§ **Exercise objective**:
For this exercise, repeat the listing below from its first line through the line containing "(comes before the", exactly as written.

§ **Given material**:
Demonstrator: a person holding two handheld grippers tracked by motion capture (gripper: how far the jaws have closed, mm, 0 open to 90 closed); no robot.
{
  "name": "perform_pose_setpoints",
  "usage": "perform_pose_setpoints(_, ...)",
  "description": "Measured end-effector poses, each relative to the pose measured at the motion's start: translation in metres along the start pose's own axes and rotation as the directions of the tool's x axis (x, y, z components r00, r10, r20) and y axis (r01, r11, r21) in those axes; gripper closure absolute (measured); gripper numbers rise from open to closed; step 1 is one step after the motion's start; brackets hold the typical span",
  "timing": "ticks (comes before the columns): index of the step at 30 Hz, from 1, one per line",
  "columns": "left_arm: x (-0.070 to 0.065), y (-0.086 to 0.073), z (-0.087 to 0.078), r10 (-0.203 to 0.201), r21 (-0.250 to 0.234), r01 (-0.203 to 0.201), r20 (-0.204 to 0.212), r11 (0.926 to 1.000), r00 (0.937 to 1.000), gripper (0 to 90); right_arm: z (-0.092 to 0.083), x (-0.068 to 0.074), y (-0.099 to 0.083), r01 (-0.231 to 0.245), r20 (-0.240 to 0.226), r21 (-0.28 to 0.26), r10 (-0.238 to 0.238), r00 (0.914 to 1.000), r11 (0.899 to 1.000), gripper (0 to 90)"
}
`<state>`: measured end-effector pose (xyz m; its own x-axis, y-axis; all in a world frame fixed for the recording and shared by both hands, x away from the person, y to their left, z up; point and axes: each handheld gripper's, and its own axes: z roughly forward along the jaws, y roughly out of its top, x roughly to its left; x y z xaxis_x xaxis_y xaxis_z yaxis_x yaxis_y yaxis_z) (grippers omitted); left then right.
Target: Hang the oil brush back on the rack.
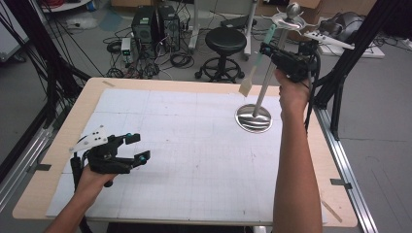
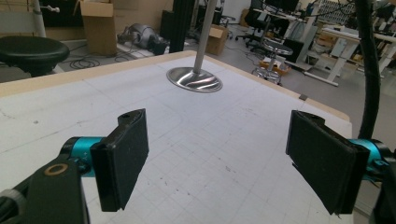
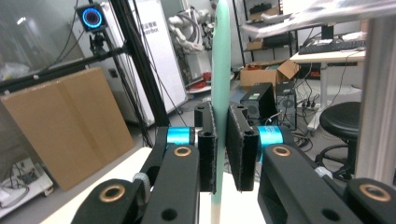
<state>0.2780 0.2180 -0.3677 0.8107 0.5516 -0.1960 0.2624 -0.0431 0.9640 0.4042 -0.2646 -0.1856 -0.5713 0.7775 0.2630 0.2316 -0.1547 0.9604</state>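
A spatula [image 1: 256, 60] with a mint-green handle and a pale blade hangs blade-down above the table's far right. My right gripper [image 1: 265, 48] is shut on its handle, raised well off the table. In the right gripper view the green handle [image 3: 220, 70] stands upright, pinched between the two black pads [image 3: 206, 154]. Just beside it rises a metal stand [image 1: 266, 82] with a round shiny base [image 1: 253, 119] and a hook rack on top [image 1: 289, 19]. My left gripper [image 1: 140, 147] rests low at the table's near left, open, nothing between its jaws [image 2: 224, 158].
A white gridded mat [image 1: 194, 141] covers the wooden table. Black frame posts [image 1: 340, 73] stand at the right edge. Beyond the far edge are a black stool [image 1: 225, 41], computer towers [image 1: 155, 22] and loose cables on the floor.
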Motion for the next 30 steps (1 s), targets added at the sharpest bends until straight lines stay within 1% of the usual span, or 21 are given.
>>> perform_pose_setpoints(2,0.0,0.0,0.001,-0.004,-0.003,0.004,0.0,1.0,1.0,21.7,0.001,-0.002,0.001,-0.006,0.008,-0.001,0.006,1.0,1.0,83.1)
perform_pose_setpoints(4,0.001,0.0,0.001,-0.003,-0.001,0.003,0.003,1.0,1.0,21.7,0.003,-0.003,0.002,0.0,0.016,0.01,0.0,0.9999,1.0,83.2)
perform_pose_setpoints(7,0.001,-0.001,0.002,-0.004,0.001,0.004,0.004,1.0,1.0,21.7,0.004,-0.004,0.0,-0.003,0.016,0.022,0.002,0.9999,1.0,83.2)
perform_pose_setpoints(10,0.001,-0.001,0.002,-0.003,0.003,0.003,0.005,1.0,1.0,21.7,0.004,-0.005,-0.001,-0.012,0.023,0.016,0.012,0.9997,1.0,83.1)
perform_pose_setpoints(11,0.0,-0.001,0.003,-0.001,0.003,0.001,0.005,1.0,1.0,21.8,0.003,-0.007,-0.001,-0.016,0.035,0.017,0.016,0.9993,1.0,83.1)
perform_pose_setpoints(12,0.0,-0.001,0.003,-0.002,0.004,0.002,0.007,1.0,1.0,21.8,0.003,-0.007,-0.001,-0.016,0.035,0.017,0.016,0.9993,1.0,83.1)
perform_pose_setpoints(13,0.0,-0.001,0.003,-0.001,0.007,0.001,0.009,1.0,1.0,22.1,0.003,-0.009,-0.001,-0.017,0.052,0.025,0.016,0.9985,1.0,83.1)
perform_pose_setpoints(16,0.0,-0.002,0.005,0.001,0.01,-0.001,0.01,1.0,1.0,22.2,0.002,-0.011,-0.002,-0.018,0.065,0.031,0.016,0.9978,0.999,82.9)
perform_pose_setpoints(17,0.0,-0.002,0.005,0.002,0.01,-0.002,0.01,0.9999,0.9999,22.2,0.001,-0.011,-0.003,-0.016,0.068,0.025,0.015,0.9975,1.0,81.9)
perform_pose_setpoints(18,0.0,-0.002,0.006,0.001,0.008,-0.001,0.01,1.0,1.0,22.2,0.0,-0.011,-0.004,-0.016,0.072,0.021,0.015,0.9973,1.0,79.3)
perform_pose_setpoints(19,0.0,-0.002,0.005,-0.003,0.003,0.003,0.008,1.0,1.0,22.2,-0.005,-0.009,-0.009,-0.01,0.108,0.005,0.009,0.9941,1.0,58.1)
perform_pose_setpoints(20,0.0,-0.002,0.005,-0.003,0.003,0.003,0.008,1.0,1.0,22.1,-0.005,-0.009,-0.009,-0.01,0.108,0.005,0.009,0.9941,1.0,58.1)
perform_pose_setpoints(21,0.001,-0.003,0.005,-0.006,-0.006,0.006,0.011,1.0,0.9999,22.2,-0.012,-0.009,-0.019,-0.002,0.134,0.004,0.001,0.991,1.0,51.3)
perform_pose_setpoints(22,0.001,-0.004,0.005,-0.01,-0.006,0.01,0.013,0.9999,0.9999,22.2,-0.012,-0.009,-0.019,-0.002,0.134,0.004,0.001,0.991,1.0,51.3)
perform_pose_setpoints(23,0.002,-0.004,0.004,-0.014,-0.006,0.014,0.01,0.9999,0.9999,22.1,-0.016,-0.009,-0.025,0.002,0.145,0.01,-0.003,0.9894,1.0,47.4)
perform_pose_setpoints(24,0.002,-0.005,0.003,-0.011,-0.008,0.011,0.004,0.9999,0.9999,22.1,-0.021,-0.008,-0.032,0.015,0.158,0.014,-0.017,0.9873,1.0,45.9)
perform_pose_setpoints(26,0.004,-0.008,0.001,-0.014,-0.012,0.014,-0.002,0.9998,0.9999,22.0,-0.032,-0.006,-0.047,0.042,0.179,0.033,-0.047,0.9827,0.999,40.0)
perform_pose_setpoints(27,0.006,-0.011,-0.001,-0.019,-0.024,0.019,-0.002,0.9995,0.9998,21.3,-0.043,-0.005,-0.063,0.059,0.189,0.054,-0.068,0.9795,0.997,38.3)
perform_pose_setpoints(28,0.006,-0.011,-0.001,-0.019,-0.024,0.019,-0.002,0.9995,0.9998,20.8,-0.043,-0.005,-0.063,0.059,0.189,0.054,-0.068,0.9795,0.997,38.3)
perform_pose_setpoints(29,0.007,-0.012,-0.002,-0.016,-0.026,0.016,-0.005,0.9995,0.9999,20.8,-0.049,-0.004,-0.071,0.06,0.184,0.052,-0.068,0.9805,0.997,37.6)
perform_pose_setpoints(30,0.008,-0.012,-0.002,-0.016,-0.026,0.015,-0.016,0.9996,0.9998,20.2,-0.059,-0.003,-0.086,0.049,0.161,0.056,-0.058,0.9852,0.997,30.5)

§ **Result below**:
Demonstrator: a person holding two handheld grippers tracked by motion capture (gripper: how far the jaws have closed, mm, 0 open to 90 closed); no robot.
{
  "name": "perform_pose_setpoints",
  "usage": "perform_pose_setpoints(_, ...)",
  "description": "Measured end-effector poses, each relative to the pose measured at the motion's start: translation in metres along the start pose's own axes and rotation as the directions of the tool's x axis (x, y, z components r00, r10, r20) and y axis (r01, r11, r21) in those axes; gripper closure absolute (measured); gripper numbers rise from open to closed; step 1 is one step after the motion's start; brackets hold the typical span",
  "timing": "ticks (comes before the columns): index of the step at 30 Hz, from 1, one per line",

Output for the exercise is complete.